Sdk 2.9.3 changes from 2.6.6

Some questions coming. First, for the BTN_0. For 2.6.6, it’s modified as below. Button < 5s, start dpp, >=15s do factory reset. I see a couple of new states and way to do stuff in the 2.9.3 version in: ./feeds/morse/hardware/morse-modeswitch-button/files/etc/rc.button/BTN_0.

Other than using “ubus call dpp push_button” in 2.9.3 in place of the 2.6.6 “/morse/scripts/dpp_start.sh”, is there anything I need to be aware of?

I see there’s a call to persistent_vars_storage.sh to set mode as STA or AP. Can you explain how that works?

We are using a file called ‘reset’ instead of BTN_0, some of it is below (I couldn’t find an attach file for creating a new topic and sorry, I didn’t know how to format):

OVERLAY=“$( grep ’ /overlay ’ /proc/mounts )”

case “$ACTION” in
pressed)
[ -z “$OVERLAY” ] && return 0

return 15

;;
timeout)
. /etc/diag.sh
set_state failsafe
flash_factoryreset
;;
released)
if [ “$SEEN” -lt 5 ]
then
echo “DPP Button pushed, please wait…” > /dev/console

	#for sdk 2.6.6
	/morse/scripts/dpp_start.sh
	
	#for sdk 2.9.3
	ubus call dpp push_button

if [ “$SEEN” -lt 1 ]

then

echo “REBOOT” > /dev/console

flash_reboot

sync

reboot

elif [ “$SEEN” -ge 15 -a -n “$OVERLAY” ]

elif [ "$SEEN" -ge 15 -a -n "$OVERLAY" ]
then
	echo "FACTORY RESET" > /dev/console
	flash_factoryreset
	jffs2reset -y && reboot &
fi

;;
esac

return 0

The code you’re looking at here is related to how our HaLowLink devices function. If you’re not using HaLowLinks, I would not recommend including this package or even trying to figure out how it works (I mean, I’m not stopping you, but I don’t think it’s useful for your use case). This package is only included in our HaLowLink builds.

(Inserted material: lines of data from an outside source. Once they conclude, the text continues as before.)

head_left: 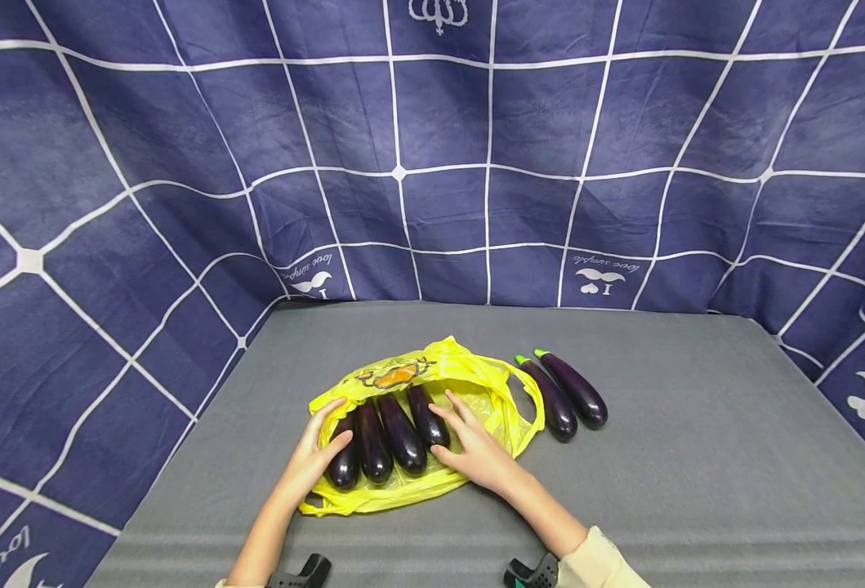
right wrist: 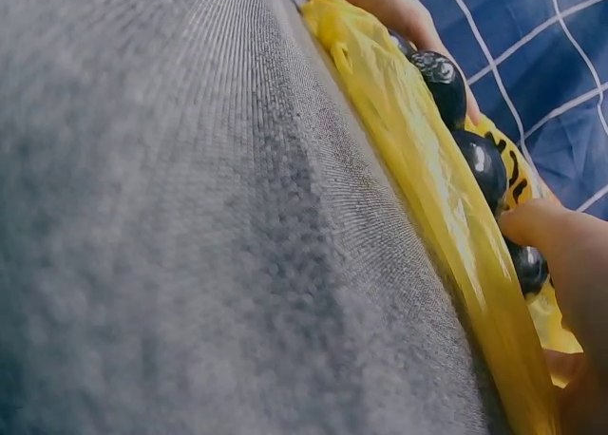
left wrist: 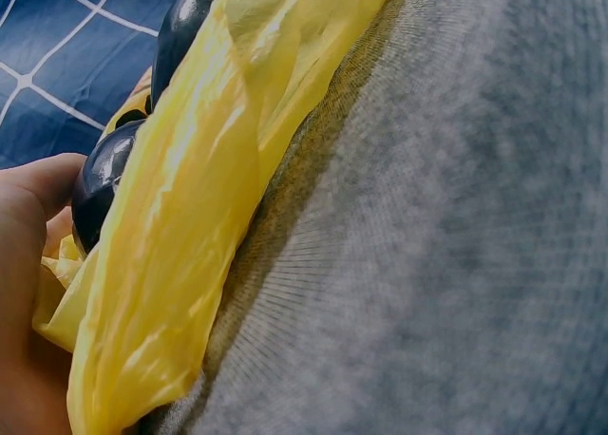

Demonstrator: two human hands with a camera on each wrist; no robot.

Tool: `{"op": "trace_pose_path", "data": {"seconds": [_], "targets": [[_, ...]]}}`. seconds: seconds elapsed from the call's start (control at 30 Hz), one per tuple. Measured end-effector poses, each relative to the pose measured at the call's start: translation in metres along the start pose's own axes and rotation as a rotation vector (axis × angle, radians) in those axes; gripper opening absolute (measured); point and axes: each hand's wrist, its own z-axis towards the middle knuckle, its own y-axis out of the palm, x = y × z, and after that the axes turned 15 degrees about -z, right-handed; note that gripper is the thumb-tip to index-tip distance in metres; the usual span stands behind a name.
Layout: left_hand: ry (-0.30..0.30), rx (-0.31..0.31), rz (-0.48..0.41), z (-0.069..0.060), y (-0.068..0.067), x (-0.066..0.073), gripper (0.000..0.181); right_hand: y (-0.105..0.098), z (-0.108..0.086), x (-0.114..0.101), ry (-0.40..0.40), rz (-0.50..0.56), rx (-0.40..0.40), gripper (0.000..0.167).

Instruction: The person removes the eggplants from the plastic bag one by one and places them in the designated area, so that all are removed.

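A yellow plastic bag (head_left: 487, 408) lies with its mouth spread toward the person, several dark purple eggplants (head_left: 401, 437) side by side inside it. My left hand (head_left: 314, 457) touches the leftmost eggplant (head_left: 342, 465), its thumb on top and fingers along the outer side by the bag's edge. My right hand (head_left: 476, 449) rests with spread, slightly bent fingers at the rightmost eggplant in the bag (head_left: 429, 420). In the left wrist view the left thumb meets a dark eggplant (left wrist: 103, 179); in the right wrist view the right thumb touches another (right wrist: 528, 267).
Two more eggplants (head_left: 581, 392) lie together on the grey table (head_left: 682, 457), right of the bag and close to its handle. A blue curtain with white lines (head_left: 447, 212) hangs behind the table and at both sides.
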Motion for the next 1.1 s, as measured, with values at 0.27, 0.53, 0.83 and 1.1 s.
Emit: {"op": "trace_pose_path", "data": {"seconds": [0.27,0.53,0.83,1.1], "targets": [[0.001,-0.005,-0.006,0.0005,0.0001,-0.0003,0.055,0.0043,-0.0004,0.0009,-0.050,0.032,0.010,0.056],[0.002,0.004,0.000,0.0009,0.0003,0.0006,0.055,0.0071,-0.0025,0.0007,-0.103,0.020,0.006,0.054],[0.006,0.008,0.001,0.0017,0.0006,-0.0001,0.056,0.0066,-0.0027,0.0003,-0.111,0.020,0.083,0.039],[-0.007,-0.003,-0.004,-0.0002,0.0002,0.0023,0.054,0.0032,-0.0001,-0.0014,-0.084,0.004,0.104,0.035]]}}
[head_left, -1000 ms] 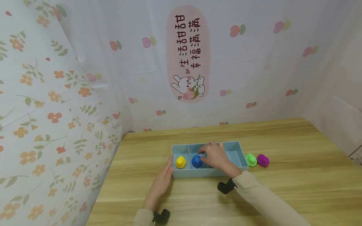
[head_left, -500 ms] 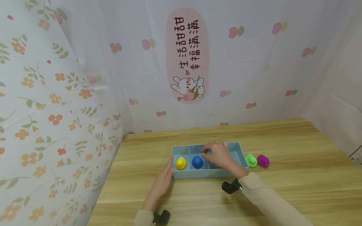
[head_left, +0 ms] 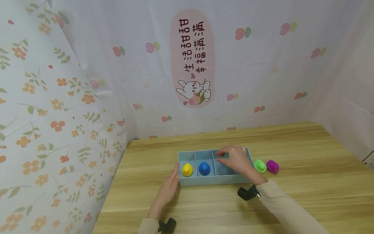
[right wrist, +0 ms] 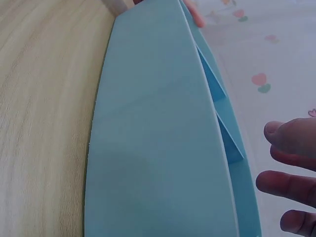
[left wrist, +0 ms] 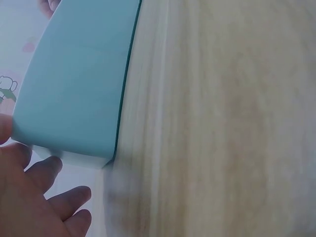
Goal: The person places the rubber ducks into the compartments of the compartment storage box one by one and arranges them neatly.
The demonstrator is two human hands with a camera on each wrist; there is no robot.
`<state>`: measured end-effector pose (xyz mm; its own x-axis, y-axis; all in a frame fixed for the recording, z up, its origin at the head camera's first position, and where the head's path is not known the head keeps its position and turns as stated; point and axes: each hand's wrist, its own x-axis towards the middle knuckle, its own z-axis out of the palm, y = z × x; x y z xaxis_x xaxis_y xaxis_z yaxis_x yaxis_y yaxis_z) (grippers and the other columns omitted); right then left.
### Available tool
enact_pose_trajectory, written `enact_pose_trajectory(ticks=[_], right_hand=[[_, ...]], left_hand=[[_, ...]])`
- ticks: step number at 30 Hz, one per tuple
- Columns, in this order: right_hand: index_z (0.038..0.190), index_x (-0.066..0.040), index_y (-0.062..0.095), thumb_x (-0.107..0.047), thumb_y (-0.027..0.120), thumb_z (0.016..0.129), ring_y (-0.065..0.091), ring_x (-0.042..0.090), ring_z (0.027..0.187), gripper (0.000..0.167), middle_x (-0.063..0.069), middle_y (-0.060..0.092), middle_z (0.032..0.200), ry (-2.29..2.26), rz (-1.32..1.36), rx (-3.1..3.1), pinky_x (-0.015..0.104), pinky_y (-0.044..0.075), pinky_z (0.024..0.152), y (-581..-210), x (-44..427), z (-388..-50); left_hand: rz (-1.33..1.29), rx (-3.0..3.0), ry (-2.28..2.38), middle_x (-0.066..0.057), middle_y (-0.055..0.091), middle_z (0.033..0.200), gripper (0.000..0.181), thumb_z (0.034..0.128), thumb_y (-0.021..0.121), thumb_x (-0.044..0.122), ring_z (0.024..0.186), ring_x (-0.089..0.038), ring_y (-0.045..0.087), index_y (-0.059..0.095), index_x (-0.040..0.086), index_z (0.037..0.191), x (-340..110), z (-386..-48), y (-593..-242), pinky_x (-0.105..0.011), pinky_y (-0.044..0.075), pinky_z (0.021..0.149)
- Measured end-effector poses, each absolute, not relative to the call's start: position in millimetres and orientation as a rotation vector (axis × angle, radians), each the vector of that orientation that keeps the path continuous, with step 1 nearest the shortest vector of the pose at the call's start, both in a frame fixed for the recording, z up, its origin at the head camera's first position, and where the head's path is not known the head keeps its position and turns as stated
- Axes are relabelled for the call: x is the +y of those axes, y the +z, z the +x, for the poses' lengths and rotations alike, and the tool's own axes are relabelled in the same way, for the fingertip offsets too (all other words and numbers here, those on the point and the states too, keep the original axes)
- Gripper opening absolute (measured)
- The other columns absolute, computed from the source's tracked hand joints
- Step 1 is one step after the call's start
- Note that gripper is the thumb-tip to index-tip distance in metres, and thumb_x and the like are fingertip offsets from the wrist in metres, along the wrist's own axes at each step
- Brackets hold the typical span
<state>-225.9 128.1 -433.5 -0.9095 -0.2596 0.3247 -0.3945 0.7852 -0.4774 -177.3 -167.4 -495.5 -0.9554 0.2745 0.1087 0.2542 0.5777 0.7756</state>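
Observation:
A blue divided box (head_left: 216, 180) stands on the table, its plain side wall (left wrist: 79, 84) filling much of the left wrist view. A yellow rubber duck (head_left: 187, 170) sits in its left compartment. In the middle one is a blue rubber duck (head_left: 204, 168). My left hand (head_left: 169, 186) rests against the box's left end, fingers mostly straight. Over the right compartment hovers my right hand (head_left: 238, 160), holding nothing, with thumb and fingers (right wrist: 286, 186) spread apart. It partly hides that compartment. Beyond the box's right end are a green duck (head_left: 260, 166) and a purple duck (head_left: 273, 166).
The wooden table (head_left: 204, 208) extends in front of the box and to its right. Behind it hangs a white patterned cloth (head_left: 263, 71), and a floral cloth (head_left: 58, 136) hangs on the left. Each wrist wears a small black camera (head_left: 247, 193).
My right hand has moved right, away from the blue duck and over to the right compartment. The blue duck stays in the middle compartment. My left hand has kept its place at the box end.

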Motion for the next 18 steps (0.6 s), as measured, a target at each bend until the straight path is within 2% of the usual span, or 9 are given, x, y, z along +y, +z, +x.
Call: enact_pose_trajectory(ticks=[18], right_hand=[[0.094, -0.016, 0.077, -0.022, 0.079, 0.077, 0.061, 0.028, 0.093, 0.018, -0.003, 0.072, 0.085, 0.867, 0.448, -2.693, 0.035, 0.022, 0.069, -438, 167, -227]], left_hand=[[0.439, 2.755, 1.349, -0.012, 0.021, 0.158, 0.051, 0.1058, 0.03, 0.026, 0.143, -0.035, 0.024, 0.019, 0.012, 0.153, -168, -177, -497, -0.053, 0.021, 0.116]])
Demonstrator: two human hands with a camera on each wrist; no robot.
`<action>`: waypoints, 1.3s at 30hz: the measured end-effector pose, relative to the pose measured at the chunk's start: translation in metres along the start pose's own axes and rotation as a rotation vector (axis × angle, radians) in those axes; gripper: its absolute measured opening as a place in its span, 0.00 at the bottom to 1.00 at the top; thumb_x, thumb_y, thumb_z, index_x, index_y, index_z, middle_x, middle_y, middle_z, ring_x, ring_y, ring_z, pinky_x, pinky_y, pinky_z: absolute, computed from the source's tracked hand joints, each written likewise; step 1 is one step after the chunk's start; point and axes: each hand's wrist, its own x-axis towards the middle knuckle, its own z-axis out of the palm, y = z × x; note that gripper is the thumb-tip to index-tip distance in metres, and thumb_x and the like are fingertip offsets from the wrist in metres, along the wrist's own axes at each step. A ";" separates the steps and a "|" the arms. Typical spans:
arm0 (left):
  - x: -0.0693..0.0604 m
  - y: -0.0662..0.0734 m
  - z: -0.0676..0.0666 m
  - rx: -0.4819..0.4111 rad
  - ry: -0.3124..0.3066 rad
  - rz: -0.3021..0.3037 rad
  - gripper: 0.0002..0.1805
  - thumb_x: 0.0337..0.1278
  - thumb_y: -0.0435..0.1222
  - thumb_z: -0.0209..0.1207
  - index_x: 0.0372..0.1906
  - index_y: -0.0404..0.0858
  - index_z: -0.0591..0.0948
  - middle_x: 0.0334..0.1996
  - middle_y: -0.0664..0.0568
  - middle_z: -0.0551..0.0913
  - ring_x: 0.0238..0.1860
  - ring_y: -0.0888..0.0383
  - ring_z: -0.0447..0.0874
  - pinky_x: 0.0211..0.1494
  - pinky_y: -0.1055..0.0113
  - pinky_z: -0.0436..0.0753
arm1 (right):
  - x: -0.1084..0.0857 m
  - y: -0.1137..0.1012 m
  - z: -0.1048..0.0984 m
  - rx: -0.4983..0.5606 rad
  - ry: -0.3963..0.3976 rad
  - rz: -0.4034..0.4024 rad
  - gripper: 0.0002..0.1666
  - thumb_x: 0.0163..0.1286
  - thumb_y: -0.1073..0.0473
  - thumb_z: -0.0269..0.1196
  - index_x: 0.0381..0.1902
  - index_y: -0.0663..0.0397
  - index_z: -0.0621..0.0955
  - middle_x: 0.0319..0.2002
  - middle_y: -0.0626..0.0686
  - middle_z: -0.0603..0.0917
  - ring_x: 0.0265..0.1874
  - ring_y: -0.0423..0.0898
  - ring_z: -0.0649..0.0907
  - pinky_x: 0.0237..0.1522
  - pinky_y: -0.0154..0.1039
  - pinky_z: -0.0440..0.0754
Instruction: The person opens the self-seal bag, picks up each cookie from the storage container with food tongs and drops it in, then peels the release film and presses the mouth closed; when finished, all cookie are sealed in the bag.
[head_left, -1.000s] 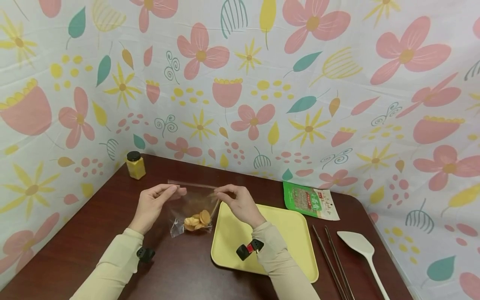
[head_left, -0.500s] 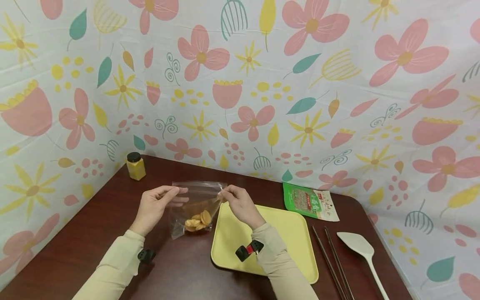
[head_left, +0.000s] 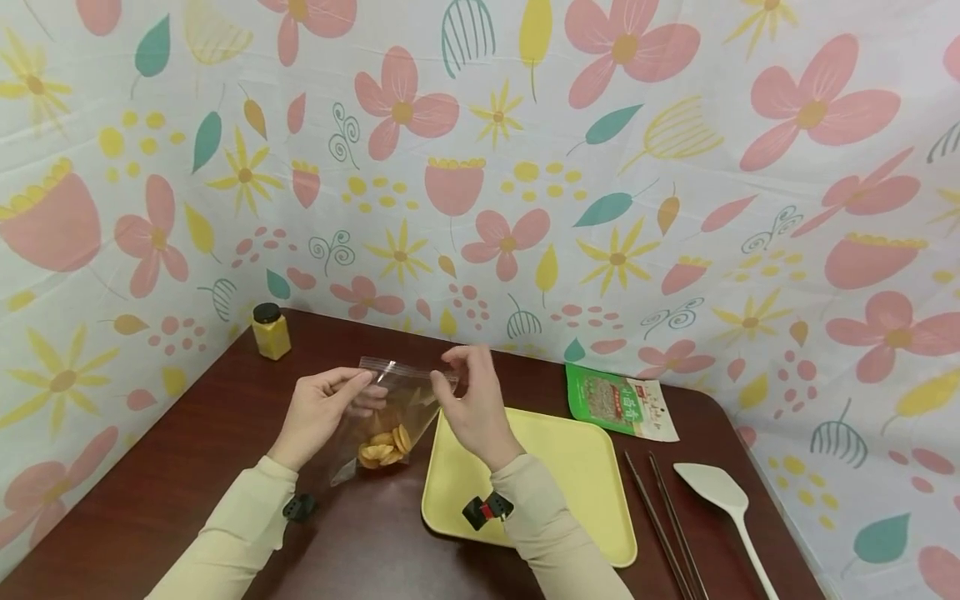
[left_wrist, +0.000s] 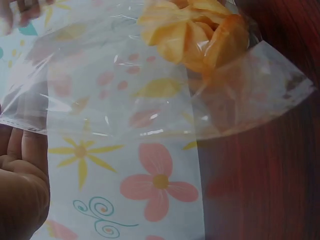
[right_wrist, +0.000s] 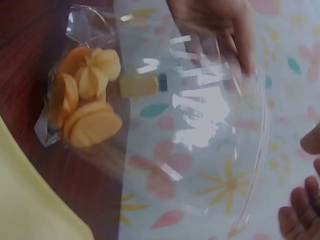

What might be slightly more relevant to you - but still somewhat specific to our devices - is the reset_override script:

This works because we’ve modified the original reset script (in https://bitbucket.org/morsemicro/morse_openwrt/src/morse-main/package/base-files/files/etc/rc.button/reset) to pick up reset_override if it exists. This means we can easily change the role of an existing reset button for specific devices without having to modify the DTS.

Next question:

what is the difference between these 2 directories below? I have to modify mt7620.c to make sdio work for our board and it’s the same file in both paths. In 2.6.6, there was only one instance of it, at ./build_dir/target-mipsel-openwrt-linux-musl_musl/linux-ramips_mt76x8/linux-5.15.150/arch/mips/ralink/mt7620.c

- 2.9.3: ./build_dir/target-mipsel_24kc_musl/linux-ramips_mt76x8/linux-5.15.167/arch/mips/ralink/mt7620.c

- 2.9.3: also ./build_dir/toolchain-mipsel_24kc_gcc-12.3.0_musl/linux-5.15.167/arch/mips/ralink/mt7620.c

FW Update questions:

In 2.9.3, for the image I built, when I go to fw update, it’s telling me with the red banners it doesn’t like the checksum and I have to pick ‘force update’. Any ideas what causes that? (msg displayed in yellow background is: “OK chain_verify: certificate expired Image check failed. The uploaded image file does not contain a supported format. Make sure that you choose the generic image format for your platform and haven’t decompressed the image before uploading.” This is followed by msg in red background: “Image check failed: OK chain_verify: certificate expired Image check failed.” which has the ‘force upgrade’ red box right below that)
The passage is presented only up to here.